[Exercise objective]
Only the lines from the one with "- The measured" to the end of the data below should be given again, exactly as written.

[Data section]
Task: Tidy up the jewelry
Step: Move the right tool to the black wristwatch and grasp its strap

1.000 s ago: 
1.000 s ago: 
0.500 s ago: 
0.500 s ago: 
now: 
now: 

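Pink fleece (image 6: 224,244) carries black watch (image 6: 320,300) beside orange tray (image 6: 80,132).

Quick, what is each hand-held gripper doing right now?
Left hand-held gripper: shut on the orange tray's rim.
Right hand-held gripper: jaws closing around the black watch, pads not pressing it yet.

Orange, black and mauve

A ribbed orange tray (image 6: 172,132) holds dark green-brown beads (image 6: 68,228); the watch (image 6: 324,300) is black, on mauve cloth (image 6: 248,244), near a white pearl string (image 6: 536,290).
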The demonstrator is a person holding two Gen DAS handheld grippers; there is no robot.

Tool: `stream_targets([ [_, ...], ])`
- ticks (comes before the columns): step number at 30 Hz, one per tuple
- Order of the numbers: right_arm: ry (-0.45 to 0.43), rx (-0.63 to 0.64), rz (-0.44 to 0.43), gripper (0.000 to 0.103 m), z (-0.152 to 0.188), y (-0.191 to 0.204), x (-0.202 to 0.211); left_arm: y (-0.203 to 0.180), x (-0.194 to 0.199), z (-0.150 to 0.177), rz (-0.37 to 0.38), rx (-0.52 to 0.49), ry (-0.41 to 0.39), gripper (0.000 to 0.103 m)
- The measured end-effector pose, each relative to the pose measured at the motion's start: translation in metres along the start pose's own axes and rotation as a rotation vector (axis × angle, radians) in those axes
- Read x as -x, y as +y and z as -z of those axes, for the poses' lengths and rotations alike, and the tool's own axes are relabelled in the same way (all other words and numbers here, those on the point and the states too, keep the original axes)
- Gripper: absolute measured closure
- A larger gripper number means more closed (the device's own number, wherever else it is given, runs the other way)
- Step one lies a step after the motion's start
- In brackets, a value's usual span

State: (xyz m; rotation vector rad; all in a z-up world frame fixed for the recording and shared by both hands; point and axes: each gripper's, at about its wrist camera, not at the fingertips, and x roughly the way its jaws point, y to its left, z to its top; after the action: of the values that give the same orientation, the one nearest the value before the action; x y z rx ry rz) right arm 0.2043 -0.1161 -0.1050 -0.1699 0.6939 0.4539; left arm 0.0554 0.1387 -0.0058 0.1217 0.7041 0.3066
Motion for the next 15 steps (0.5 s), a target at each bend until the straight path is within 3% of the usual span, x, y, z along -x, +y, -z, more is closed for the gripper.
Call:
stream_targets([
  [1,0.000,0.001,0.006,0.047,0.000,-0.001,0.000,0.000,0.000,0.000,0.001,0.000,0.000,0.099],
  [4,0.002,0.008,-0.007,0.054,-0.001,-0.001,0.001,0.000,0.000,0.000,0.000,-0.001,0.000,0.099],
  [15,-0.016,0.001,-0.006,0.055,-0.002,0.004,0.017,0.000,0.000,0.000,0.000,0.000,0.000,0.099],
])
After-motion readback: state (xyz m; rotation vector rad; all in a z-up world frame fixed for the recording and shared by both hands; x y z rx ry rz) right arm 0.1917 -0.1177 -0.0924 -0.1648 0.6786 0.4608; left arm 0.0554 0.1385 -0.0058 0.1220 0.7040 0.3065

[Task solution]
- The measured end-effector pose, each relative to the pose measured at the motion's start: translation in metres along the start pose's own axes and rotation as a rotation vector (axis × angle, radians) in those axes
- Read x as -x, y as +y and z as -z of those axes, for the poses' lengths and rotations alike, and the tool's own axes are relabelled in the same way (all other words and numbers here, those on the point and the states too, keep the original axes)
- Gripper: absolute measured closure
- A larger gripper number means more closed (the device's own number, wherever else it is given, runs the other way)
- Step one lies a step after the motion's start
- In brackets, a value's usual span

State: (xyz m; rotation vector rad; all in a z-up world frame fixed for the recording and shared by both hands; point and axes: each gripper's, at about its wrist camera, not at the fingertips, and x roughly the way its jaws point, y to its left, z to its top; after the action: of the values that give the same orientation, the one nearest the value before the action; x y z rx ry rz) right arm 0.2043 -0.1161 -0.1050 -0.1699 0.6939 0.4539; left arm 0.0554 0.1387 -0.0058 0.1217 0.7041 0.3066
Motion for the next 15 steps (0.5 s), a target at each bend until the straight path is within 3% of the usual span, x, y, z along -x, +y, -z, more is closed for the gripper.
Call:
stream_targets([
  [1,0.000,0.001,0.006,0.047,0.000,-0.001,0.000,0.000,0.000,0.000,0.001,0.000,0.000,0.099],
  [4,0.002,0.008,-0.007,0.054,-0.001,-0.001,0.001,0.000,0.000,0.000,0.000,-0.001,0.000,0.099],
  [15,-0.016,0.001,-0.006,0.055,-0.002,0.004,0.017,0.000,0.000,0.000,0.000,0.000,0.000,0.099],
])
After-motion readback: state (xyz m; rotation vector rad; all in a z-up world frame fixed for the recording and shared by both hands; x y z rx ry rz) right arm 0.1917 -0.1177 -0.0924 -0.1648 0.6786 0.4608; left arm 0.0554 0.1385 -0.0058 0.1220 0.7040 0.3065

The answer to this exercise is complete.